A questão apresenta dois trechos do compositor nos quais a oposição cromática associa-se à crítica a dois momentos históricos. Em “Alegria, alegria”, uma das composições inaugurais do Tropicalismo, há uma profusão de cores que se revelam pelo “sol nas bancas de revistas”.  Essa variedade, que enche os olhos do emissor, é o indício de um tempo em que variam as fontes de informação e se coaduna com alguém que segue “sem lenço nem documento”.

Em “Anjos tronchos”, a variedade cromática presente no Texto I dá lugar a um paradoxal “escuro em plena luz”. À luz do sol (“pai de toda cor”, para lembrar outra composição do poeta), contrapõe-se o azul das telas dos monitores, que tende a se intensificar em “azuis mais do que azuis” e reter viciosamente a atenção do usuário.  

Se quisesse, a banca poderia ter abordado a relação intertextual que há entre a composição de Caetano e o “Poema de sete faces”, de Drummond. No mineiro, faz-se referência a um “anjo torto” que manda o eu lírico “ser gauche na vida”. No baiano são os anjos tronchos do Vale do Silício que o intimam a ser “virtuoso no vício” – um paradoxo que expressivamente se reforça por meio da aliteração da consoante /v/.  Tal aliteração, por sinal, é retomada na segunda estrofe com a referência ao algoritmo, que “vende venda a vendedores reais” (atente-se ao homônimo “venda”, que se refere tanto ao ato de vender quanto ao artefato que encobre a visão).

Não há dúvida de que as cores, da maneira como se contrapõem em dois momentos históricos, constituem um “elemento de crítica a hábitos contemporâneos”.  São portadoras de um simbolismo que remete, no Texto I, à preguiça, à saturação, ao descompromisso com os imperativos da realidade (inclusive dos amores, que se mostram inúteis, “vãos”); e, no texto dois, à prisão em que o indivíduo está confinado pelas cegas determinações dos logaritmos.
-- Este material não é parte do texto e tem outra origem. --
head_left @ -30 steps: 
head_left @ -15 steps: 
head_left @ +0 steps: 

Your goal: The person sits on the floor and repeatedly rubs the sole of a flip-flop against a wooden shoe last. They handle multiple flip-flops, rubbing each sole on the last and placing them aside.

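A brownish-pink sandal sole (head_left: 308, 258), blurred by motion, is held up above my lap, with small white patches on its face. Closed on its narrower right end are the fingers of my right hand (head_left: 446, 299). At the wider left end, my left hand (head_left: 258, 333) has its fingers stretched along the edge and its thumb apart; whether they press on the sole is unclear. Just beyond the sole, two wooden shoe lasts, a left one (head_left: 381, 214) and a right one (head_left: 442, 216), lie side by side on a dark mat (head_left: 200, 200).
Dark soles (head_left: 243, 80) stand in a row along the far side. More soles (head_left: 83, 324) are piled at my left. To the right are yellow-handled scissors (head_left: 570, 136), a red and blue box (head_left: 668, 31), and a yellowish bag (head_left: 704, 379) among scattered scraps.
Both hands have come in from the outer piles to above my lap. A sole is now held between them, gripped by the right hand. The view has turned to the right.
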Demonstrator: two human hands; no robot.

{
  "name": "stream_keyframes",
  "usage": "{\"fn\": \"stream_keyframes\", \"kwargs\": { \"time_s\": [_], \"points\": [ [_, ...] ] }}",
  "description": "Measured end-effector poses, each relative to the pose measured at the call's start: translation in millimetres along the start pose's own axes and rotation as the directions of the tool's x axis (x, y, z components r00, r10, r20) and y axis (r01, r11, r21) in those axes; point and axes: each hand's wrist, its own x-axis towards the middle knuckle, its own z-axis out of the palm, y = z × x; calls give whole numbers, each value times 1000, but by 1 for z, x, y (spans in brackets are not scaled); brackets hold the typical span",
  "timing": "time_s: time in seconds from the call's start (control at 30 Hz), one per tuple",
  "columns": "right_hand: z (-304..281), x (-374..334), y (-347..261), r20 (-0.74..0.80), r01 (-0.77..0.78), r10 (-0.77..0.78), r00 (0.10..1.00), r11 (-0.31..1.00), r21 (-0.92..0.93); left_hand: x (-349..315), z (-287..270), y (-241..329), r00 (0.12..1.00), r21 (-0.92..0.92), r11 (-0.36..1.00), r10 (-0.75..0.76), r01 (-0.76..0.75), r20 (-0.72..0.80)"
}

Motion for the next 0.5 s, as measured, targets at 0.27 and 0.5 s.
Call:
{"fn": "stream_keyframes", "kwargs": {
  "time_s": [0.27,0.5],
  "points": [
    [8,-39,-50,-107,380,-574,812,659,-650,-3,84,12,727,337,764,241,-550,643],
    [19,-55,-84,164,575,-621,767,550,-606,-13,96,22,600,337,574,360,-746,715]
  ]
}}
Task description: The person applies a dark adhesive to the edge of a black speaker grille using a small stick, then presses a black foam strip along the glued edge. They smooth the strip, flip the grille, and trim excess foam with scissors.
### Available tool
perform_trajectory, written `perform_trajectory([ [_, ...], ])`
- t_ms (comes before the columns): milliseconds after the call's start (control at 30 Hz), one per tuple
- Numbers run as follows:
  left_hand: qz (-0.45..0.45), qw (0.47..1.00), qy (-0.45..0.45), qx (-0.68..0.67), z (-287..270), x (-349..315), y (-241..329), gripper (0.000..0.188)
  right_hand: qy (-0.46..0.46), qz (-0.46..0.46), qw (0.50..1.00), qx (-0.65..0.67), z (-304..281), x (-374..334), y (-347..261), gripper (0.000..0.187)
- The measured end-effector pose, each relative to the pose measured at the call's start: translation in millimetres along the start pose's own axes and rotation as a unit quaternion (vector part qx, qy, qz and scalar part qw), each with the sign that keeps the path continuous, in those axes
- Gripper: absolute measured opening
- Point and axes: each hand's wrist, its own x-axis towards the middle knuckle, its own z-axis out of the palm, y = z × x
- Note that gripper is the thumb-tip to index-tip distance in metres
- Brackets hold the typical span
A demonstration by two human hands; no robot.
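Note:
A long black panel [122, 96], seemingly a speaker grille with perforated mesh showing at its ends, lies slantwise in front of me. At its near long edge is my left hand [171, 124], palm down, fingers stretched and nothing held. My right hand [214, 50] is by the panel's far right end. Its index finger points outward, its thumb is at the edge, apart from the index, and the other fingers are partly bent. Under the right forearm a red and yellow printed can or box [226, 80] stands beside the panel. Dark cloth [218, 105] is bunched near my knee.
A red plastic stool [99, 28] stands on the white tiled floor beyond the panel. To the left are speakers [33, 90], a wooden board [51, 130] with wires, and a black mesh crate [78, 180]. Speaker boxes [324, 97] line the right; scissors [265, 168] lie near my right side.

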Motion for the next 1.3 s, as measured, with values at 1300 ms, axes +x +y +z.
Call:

Há um componente de subjetividade na interpretação que faz com que nem sempre a visão da banca seja a do leitor. Esse, por sinal, é o grande desafio de quem elabora as questões (e também, claro, o de quem se propõe a respondê-las). Para mim, a leitura atenta dos textos remete à consideração da alternativa “a” como válida. Ou, na pior das hipóteses, como também correta.